Pertama, China bekerja untuk menghindari kontrol ekspor chip dengan menyelundupkan chip AI canggih dan teknologi lainnya sehingga dapat melanjutkan upaya pengembangan AI-nya. Biro Industri dan Keamanan (BIS) di Departemen Perdagangan AS adalah lembaga yang bertugas menegakkan kontrol ekspor, tidak hanya pada semikonduktor yang menuju China, tetapi untuk semua ekspor penggunaan ganda yang dikontrol AS di seluruh dunia. Untuk mengimplementasikan tugasnya mengawasi aktivitas ekonomi triliunan dolar, BIS memiliki kurang dari 600 karyawan dan anggaran yang relatif kecil di bawah $200 juta. China bertaruh bahwa jaringan penyelundup dan perusahaan cangkangnya dapat menemukan kebocoran di penghalang penegakan kontrol ekspor BIS. Selama Kongres terus mengabaikan BIS dengan sumber daya yang sangat tidak memadai dibandingkan dengan ukuran dan pentingnya misinya, China mungkin benar.

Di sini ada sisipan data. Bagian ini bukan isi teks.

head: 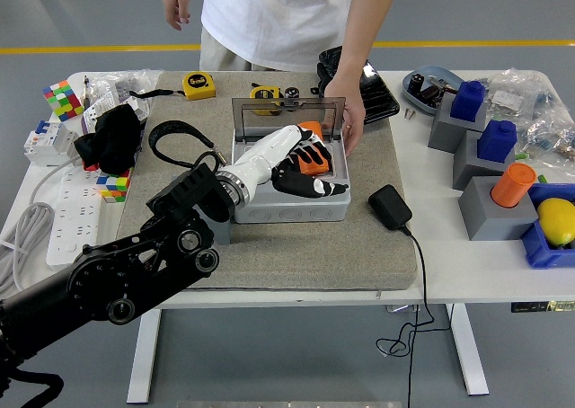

Kedua, China bekerja untuk memecah belah AS dari sekutunya. Dalam kasus Belanda dan Jepang, China telah gagal menghalangi mereka untuk menerapkan kontrol ekspor yang baru. Namun, bukan berarti China menyerah, hanya mengalihkan perhatiannya ke negara lain di Eropa dan juga Korea Selatan. China mungkin beberapa dekade di belakang AS, Jepang, dan Belanda dalam peralatan manufaktur semikonduktor, tetapi Jerman dan Korea Selatan tidak. Kombinasi keahlian teknis Jerman dan Korea dengan sumber daya keuangan dan kapasitas teknik China akan menjadi ancaman serius.

Ketiga, China telah meningkatkan upaya spionase industri dan perekrutan bakat yang sudah ada sebelumnya. Selama Perang Dingin, Badan Intelijen Pusat AS (CIA) menyimpulkan bahwa upaya Uni Soviet untuk memperoleh peralatan manufaktur semikonduktor secara ilegal dan pengetahuan untuk mengoperasikannya mengecilkan setiap kegiatan spionase industri Soviet lainnya. Situasinya tidak berbeda dengan China, yang secara radikal meningkatkan penggunaan alat spionase dunia maya dan perburuan bakat. ASML, produsen peralatan semikonduktor terkemuka di dunia, menyatakan bahwa mereka menghadapi ribuan insiden keamanan dunia maya setiap tahun, dan telah berulang kali menghadapi masalah dengan karyawan dan mitranya di China yang mencuri knowledge teknik hak milik dan menjualnya secara ilegal ke perusahaan yang didukung pemerintah China. Perusahaan semikonduktor Amerika, Jepang, Korea, dan Taiwan semuanya menghadapi tantangan serupa.